**WHAT IS REQUIRED**: Go through the material below and report how many lines contain "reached". Give only the number.
◆ ◆ ◆ ◆ ◆
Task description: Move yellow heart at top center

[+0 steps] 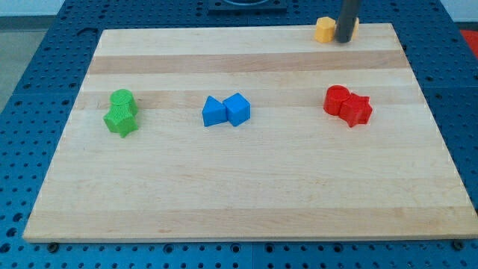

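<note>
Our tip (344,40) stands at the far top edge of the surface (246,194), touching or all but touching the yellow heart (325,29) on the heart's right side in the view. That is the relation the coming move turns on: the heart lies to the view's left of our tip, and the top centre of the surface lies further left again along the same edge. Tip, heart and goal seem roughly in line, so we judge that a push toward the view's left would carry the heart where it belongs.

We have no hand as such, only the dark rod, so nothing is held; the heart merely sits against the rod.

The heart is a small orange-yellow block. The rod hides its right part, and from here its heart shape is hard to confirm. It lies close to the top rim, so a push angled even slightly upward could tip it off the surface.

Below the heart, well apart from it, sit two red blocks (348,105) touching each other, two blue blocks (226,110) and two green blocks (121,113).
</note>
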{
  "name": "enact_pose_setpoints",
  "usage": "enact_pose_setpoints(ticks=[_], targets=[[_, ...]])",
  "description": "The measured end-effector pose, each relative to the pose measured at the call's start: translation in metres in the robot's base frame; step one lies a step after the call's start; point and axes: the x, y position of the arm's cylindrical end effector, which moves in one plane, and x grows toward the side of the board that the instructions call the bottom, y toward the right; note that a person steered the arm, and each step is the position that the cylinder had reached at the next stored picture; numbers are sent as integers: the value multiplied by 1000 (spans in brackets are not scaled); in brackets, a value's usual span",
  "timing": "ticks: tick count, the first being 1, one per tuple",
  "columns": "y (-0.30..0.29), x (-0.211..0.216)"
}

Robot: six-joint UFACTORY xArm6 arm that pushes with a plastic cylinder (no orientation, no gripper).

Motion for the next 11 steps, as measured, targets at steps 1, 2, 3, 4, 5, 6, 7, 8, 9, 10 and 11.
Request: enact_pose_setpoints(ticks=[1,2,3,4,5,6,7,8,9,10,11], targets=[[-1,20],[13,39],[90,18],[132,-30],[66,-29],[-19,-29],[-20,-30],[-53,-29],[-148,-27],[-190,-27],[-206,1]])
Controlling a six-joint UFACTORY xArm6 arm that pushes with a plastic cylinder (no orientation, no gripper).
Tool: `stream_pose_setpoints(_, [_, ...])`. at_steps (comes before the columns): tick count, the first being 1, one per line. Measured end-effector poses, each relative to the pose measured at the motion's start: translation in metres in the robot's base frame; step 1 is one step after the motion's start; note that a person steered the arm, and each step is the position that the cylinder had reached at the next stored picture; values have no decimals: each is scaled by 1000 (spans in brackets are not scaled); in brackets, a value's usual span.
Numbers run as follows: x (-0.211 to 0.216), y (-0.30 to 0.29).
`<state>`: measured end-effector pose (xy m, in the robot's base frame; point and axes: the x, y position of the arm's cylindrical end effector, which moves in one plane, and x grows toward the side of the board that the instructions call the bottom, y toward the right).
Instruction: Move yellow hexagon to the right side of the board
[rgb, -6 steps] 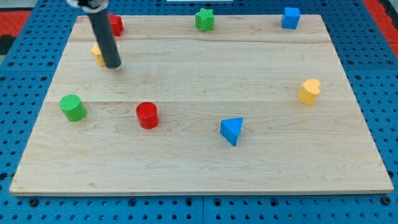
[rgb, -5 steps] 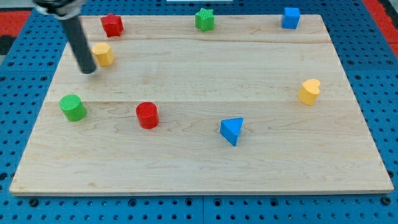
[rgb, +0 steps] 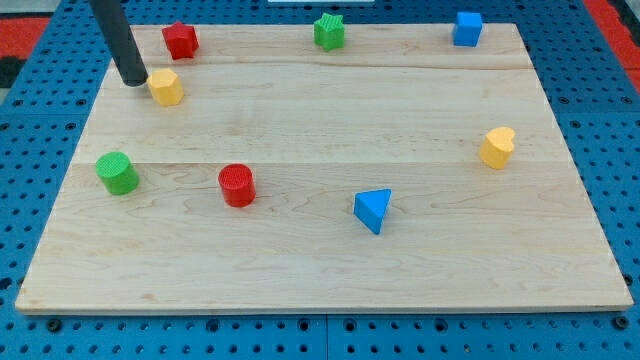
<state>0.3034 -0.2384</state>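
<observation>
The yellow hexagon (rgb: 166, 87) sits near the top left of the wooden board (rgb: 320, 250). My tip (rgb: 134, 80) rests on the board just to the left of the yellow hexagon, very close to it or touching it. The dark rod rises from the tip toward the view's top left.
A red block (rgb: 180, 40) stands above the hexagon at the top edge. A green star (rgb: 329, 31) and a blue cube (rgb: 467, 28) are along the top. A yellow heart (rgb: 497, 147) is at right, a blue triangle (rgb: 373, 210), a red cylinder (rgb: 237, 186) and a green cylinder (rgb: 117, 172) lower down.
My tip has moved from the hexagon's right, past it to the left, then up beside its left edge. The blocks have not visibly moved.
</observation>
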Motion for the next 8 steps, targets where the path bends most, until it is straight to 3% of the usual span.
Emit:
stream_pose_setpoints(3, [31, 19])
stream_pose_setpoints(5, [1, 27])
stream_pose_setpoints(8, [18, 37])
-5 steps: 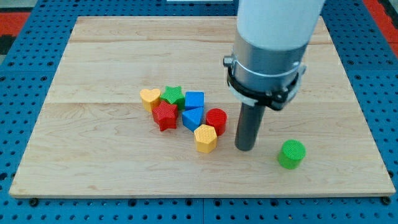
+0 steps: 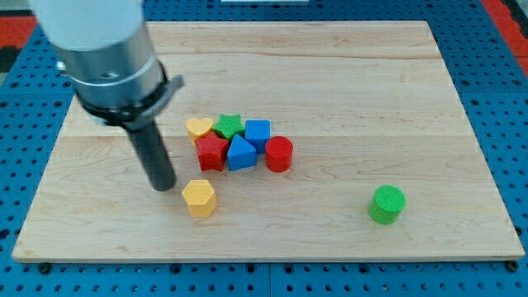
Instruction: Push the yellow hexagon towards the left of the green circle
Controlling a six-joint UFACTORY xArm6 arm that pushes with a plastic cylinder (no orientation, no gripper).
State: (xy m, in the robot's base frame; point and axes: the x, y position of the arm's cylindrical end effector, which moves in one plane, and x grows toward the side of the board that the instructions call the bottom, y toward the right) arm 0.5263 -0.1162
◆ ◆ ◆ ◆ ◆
**EXERCISE OUTPUT**: 2